To illustrate this, let us consider first the "smaller" case from the question:

F = GF(2^4)
R.<x> = F[]
g = x^2 + x + 1
L = [a for a in F if g(a)]
C = codes.GoppaCode(g, L)
D = C.decoder()

Then the object D has a lot of "hidden structure", for instance there is a dictionary D.__dict__, it has a lot of keys,

sage: for key in D.__dict__:
....:     print(key)
....: 
_maximum_error_weight
decoder_type
_code
_input_space
_connected_encoder_name
_build_lookup_table
_code_covering_radius
_code_minimum_distance
_decoder_type
_lookup_table

and for instance D.__dict__['_lookup_table'] is again a dictionary,

sage: print(type(D.__dict__['_lookup_table']))
<class 'dict'>

it has "a lot of keys", translated into "a lot of values". We can count:

sage: len(D.__dict__['_lookup_table'])
256

so there are $256$ keys, and some first few lookup translations are...
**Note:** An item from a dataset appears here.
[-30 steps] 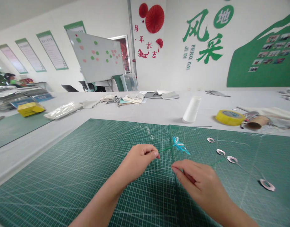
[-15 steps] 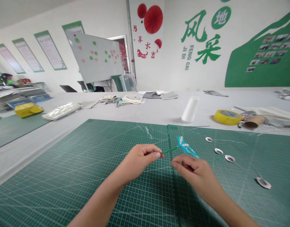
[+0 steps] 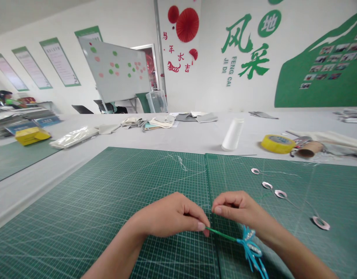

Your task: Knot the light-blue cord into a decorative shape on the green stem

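While our left hand pinches the green stem between thumb and fingers, the blue beaded ornament on its end sits at the lower right of the frame, beside our right forearm. Our right hand curls above the stem with thumb and forefinger tips drawn close together; we cannot tell whether they grip anything. Beneath both hands we see green gridded cutting mats, with four pale rings trailing thin tails at the right. Beyond the mats, a white cone of thread stands right of centre, a yellow tape roll and a cardboard tube farther right. Past them, cloth pieces lie near mid-frame, and a whiteboard stands upper left.
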Available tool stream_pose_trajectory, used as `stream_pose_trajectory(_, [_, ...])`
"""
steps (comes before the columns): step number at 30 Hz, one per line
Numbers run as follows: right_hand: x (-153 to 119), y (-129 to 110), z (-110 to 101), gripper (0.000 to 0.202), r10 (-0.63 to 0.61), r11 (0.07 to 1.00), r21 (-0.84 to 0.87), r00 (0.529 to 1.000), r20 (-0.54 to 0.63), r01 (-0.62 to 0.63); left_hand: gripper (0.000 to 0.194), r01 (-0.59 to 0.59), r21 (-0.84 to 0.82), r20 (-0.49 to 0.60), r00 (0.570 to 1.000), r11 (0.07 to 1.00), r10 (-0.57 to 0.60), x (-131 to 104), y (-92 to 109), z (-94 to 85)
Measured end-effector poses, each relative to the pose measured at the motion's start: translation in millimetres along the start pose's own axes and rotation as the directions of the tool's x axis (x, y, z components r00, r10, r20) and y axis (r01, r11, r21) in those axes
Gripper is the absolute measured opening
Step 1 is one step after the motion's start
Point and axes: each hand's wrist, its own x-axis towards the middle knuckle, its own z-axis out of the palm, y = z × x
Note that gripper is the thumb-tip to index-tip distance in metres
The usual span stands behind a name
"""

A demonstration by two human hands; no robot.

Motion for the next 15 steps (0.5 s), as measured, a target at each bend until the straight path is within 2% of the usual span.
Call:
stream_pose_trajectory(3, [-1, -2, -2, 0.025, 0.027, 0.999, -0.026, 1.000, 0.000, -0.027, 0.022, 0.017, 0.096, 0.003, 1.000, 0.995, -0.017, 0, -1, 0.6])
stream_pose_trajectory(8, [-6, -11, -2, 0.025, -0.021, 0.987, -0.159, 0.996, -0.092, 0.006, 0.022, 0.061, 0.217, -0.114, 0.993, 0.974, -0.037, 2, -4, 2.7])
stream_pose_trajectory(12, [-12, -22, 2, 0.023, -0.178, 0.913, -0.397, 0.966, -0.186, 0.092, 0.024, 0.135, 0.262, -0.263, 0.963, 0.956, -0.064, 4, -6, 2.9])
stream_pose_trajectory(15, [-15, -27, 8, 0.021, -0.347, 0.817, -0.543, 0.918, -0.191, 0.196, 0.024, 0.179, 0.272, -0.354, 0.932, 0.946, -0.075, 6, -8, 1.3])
sage: D.__dict__['_lookup_table']
{(0, 0, 0, 0, 0, 0, 0, 0): (0, 0, 0, 0, 0, 0, 0, 0, 0, 0, 0, 0, 0, 0),
 (1, 0, 0, 0, 0, 0, 0, 0): (1, 0, 0, 0, 0, 0, 0, 0, 0, 0, 0, 0, 0, 0),
 (0, 1, 1, 0, 0, 0, 1, 1): (0, 1, 0, 0, 0, 0, 0, 0, 0, 0, 0, 0, 0, 0),
 (1, 1, 1, 0, 1, 1, 1, 1): (0, 0, 1, 0, 0, 0, 0, 0, 0, 0, 0, 0, 0, 0),
 (1, 1, 0, 1, 1, 1, 1, 0): (0, 0, 0, 1, 0, 0, 0, 0, 0, 0, 0, 0, 0, 0),
 (0, 1, 1, 0, 0, 1, 0, 1): (0, 0, 0, 0, 1, 0, 0, 0, 0, 0, 0, 0, 0, 0),
 (1, 0, 0, 1, 0, 1, 1, 0): (0, 0, 0, 0, 0, 1, 0, 0, 0, 0, 0, 0, 0, 0),
 (0, 1, 1, 1, 0, 0, 0, 1): (0, 0, 0, 0, 0, 0, 1, 0, 0, 0, 0, 0, 0, 0),
 (1, 1, 1, 0, 0, 0, 0, 1): (0, 0, 0, 0, 0, 0, 0, 1, 0, 0, 0, 0, 0, 0),

and so on, totally $256$ key-value pairs.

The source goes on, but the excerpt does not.